The differences between language, language and speech are very important when we enter the study of language and linguistics. We are going to try to give some basic definitions that allow us to discern some concepts from others.
We can understand language as the ability to establish communication through signs, whether oral or written. In this way, language presents many different manifestations in the various communities that exist on our planet. These manifestations are what we know as languages or languages, such as Spanish, English, French or German. It would not be correct to speak, therefore, of "Spanish language" or "French language". It is important to know how to use the terms with the precision they deserve.

On the other hand, the language is, as we have said, a system of signs that speakers learn and retain in their memory. It is a code, a code that each speaker knows, and that he uses whenever he needs it (which is usually very often). This code is very important for the normal development of communication between people, since the fact that all speakers of a language know it is what makes them able to communicate with each other.
And so what is the talk? It is the embodiment of the above, the recreation of that model that the entire linguistic community knows. It's an actsingular, by which a person, individually and voluntarily, encrypts a specific message, choosing for it the code, the signs and the rules that he needs.
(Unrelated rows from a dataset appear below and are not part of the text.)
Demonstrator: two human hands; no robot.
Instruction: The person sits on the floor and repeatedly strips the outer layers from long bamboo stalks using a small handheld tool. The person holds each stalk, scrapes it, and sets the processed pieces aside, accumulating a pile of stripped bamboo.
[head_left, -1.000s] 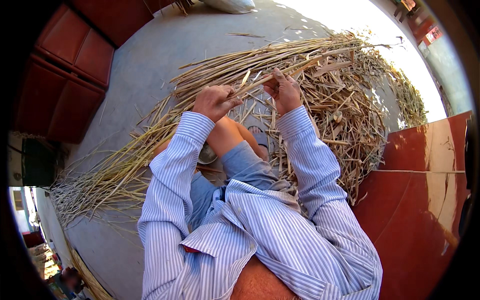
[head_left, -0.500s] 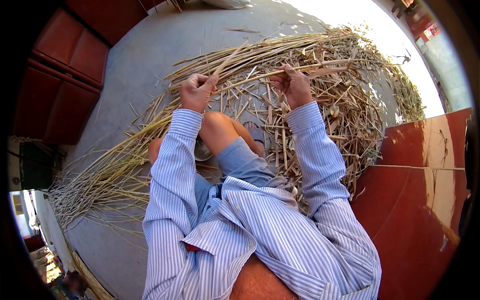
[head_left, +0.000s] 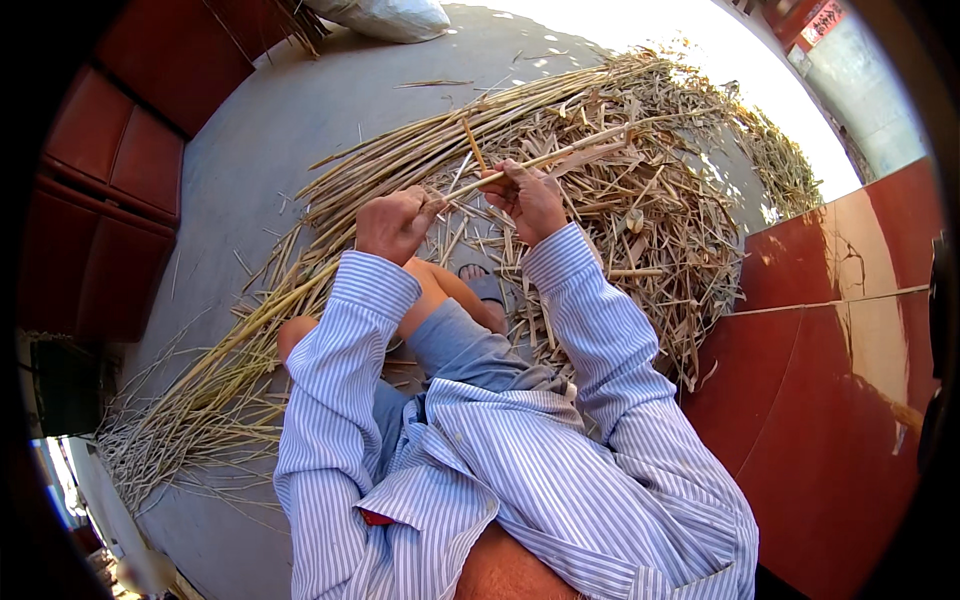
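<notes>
A long pale stalk stretches between my hands, slanting up to the right past my right hand. My left hand is closed round its near end. The fingers of my right hand are pinched on the same stalk a short way along. Just beside those fingers, a narrow tan strip, like a dry leaf sheath, sticks up; whether it is still joined to the stalk I cannot tell. Beneath my hands lie a bundle of long stalks and, to the right, a heap of dry husks.
More thin stalks with branching tops fan out at the lower left. Dark red cabinets stand on the left, and a glossy red panel is at the right. A pale sack sits at the far edge of the grey floor.
My right hand has come leftward, nearer my left hand, along the stalk. The tan strip that rose by my left hand now stands by my right fingers. The whole view has shifted slightly.
</notes>
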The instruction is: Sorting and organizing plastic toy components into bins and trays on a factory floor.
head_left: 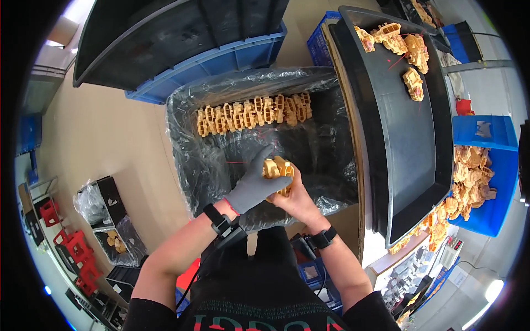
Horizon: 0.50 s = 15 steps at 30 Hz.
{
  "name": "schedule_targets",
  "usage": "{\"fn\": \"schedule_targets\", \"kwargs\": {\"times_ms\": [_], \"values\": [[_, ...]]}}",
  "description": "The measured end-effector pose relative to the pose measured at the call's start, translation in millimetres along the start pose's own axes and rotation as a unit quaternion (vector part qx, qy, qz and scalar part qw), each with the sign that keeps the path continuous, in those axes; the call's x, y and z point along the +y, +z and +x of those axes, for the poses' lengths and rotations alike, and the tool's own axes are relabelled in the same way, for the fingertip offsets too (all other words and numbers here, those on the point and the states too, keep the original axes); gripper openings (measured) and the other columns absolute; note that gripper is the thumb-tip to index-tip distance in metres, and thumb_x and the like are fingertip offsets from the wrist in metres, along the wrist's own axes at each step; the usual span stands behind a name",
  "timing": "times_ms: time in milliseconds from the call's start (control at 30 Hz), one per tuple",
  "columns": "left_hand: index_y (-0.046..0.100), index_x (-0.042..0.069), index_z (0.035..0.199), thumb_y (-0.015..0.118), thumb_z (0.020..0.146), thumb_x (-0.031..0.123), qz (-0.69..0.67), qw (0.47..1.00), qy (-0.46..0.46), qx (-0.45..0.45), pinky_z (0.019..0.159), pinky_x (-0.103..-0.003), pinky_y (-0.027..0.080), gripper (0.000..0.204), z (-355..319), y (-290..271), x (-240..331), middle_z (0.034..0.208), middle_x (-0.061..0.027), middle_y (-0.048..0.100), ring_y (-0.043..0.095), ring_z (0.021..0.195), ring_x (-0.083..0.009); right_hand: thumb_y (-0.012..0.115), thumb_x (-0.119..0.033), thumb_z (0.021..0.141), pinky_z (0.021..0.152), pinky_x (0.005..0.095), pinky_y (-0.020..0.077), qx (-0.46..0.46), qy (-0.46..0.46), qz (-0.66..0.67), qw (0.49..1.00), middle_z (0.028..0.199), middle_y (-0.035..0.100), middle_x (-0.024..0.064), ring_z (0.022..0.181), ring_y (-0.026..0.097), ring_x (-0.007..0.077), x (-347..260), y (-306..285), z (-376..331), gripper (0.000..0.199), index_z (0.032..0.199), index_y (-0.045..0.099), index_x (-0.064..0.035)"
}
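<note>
At centre frame the grey-gloved left hand (255, 185) and the bare right hand (298, 201) together close their grip on a small stack of yellow moulded plastic parts (279, 170), held above the box lined with clear plastic film (190, 160). The step looks like packing. A row of matching yellow parts (254, 113) already lies along the box's far wall, so the next move probably calls for lowering this stack beside it; right of the box runs a long black tray (408, 160).

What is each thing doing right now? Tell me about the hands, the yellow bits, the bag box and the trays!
Left hand: gloved, touching the yellow part.
Right hand: bare, grip shut on the yellow part.
Yellow part: held above the lined box.
Lined box: open, mostly unfilled.
Row of parts: lined up along the far wall.
Black tray: few parts at far end.
Blue bin: open, heaped with parts.
</note>
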<state>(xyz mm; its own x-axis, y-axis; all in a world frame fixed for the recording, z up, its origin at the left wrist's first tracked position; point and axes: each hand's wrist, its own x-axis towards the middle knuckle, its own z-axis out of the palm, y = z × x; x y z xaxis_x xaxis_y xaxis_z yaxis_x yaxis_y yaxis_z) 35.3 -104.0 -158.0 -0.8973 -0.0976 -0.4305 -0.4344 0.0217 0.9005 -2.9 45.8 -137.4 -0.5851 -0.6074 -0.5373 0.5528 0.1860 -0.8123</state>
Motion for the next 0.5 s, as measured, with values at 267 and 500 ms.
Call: {"fn": "schedule_targets", "kwargs": {"times_ms": [267,500], "values": [[0.029,0.001,0.141,0.07,0.078,0.037,0.009,0.995,0.008,-0.097,0.101,-0.04,0.038,0.083,66,3,9,0.133,-0.0219,0.042,0.044,0.122,-0.0321,0.068,-0.004,0.079,0.103,0.0365,0.0381,0.055,-0.029,0.105,0.992,0.14,0.035,0.0117,0.128,0.039,0.0215,9,-40,39,0.098,0.148,0.0,-0.0155],[0.025,0.007,0.145,0.063,0.082,0.033,0.148,0.962,-0.074,-0.216,0.101,-0.033,0.037,0.079,123,5,57,0.137,-0.0204,0.041,0.043,0.126,-0.0277,0.065,0.0,0.079,0.103,0.0341,0.0376,0.142,-0.09,0.052,0.984,0.139,0.036,0.0112,0.126,0.041,0.0218,-1,-63,69,0.094,0.148,0.003,-0.0122]]}}
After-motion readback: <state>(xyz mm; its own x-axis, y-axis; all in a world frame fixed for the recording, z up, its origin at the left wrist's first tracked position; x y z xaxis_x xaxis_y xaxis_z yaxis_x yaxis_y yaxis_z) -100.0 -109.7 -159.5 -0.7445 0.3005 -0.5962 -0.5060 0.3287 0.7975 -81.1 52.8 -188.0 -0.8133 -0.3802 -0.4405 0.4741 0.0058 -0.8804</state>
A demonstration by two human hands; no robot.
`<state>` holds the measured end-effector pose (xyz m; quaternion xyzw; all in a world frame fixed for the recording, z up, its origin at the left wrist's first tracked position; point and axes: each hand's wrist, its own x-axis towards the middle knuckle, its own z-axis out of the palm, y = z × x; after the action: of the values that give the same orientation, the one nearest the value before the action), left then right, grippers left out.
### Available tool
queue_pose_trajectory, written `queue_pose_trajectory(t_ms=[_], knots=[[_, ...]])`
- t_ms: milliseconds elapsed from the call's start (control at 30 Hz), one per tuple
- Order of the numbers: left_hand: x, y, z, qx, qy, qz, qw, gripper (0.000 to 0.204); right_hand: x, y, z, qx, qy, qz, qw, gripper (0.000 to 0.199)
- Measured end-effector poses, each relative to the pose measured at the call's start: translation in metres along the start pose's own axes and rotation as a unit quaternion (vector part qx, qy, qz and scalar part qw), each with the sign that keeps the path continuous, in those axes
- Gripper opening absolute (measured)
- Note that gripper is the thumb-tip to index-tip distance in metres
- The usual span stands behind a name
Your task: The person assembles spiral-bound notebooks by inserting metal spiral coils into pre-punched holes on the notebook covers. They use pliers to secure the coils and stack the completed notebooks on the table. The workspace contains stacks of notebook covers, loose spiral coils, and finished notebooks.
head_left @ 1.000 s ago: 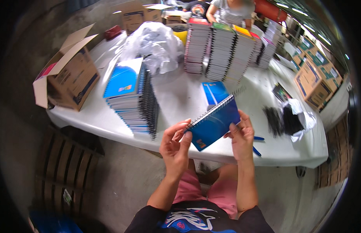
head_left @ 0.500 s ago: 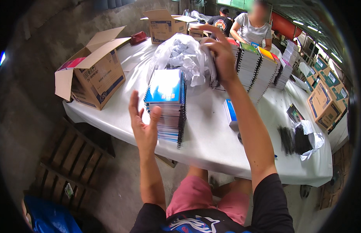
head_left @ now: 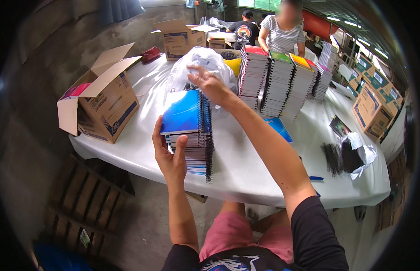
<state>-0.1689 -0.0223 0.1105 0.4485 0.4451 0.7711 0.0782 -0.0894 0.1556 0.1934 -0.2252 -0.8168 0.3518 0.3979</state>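
A tall stack of spiral-bound notebooks with blue covers (head_left: 180,113) stands near the table's front edge, its black coils on the right side. The upper notebooks sit unevenly over those below. My left hand (head_left: 170,153) is against the stack's near left corner, fingers along its left side and thumb apart in front; it is open. My right hand (head_left: 210,86) hovers beyond the stack's far right corner, fingers spread and pointing left, with nothing visible in it. Behind it is a clear plastic bag (head_left: 178,67) of crumpled white material.
Several tall notebook stacks (head_left: 276,86) stand to the right, near a blue notebook (head_left: 278,128). An open carton (head_left: 113,106) is at left. Black coils (head_left: 331,159) and a blue pen (head_left: 316,178) lie at right. A person in a striped shirt (head_left: 282,34) stands across the table.
My left hand has come against the stack's left side. My right hand has moved left and lower, toward the stack's far edge. The whole view has shifted a little.
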Motion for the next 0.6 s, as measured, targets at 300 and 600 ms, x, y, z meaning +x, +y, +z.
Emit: queue_pose_trajectory(t_ms=[300, 600], knots=[[0.0, -0.009, 0.013, 0.082, 0.024, 0.116, 0.99, 0.046, -0.028, 0.011, 0.033, 0.159, 0.07, 0.07, 0.982, 0.048], [-0.007, 0.009, -0.013, 0.137, 0.169, 0.186, 0.958, 0.053, -0.09, 0.099, -0.093, -0.251, 0.127, 0.146, 0.948, 0.069]])
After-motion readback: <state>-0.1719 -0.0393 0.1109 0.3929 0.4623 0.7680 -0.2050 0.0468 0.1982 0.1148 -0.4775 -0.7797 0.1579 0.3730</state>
In other words, it is the act by which the speaker, either through phonation (emission of sounds) or writing, uses the language to establish an act of communication.
Between language and speech, a kind of intermediate layer is established that linguists understand as norm. The norm is what prevents us from using some linguistic forms that, following the logic of the language, could be correct. It happens when a child says I walked, instead of I walked, in the same way that he would say I played, I watched or I sang. This type of regulation has a historical origin and, thus considered, does not constitute any irregularity. The norm imposes deviations in certain aspects of the language that we all accept, but the speaker does not have to know them at first and that is why it is so common that, among those who are learning, these types of errors arise.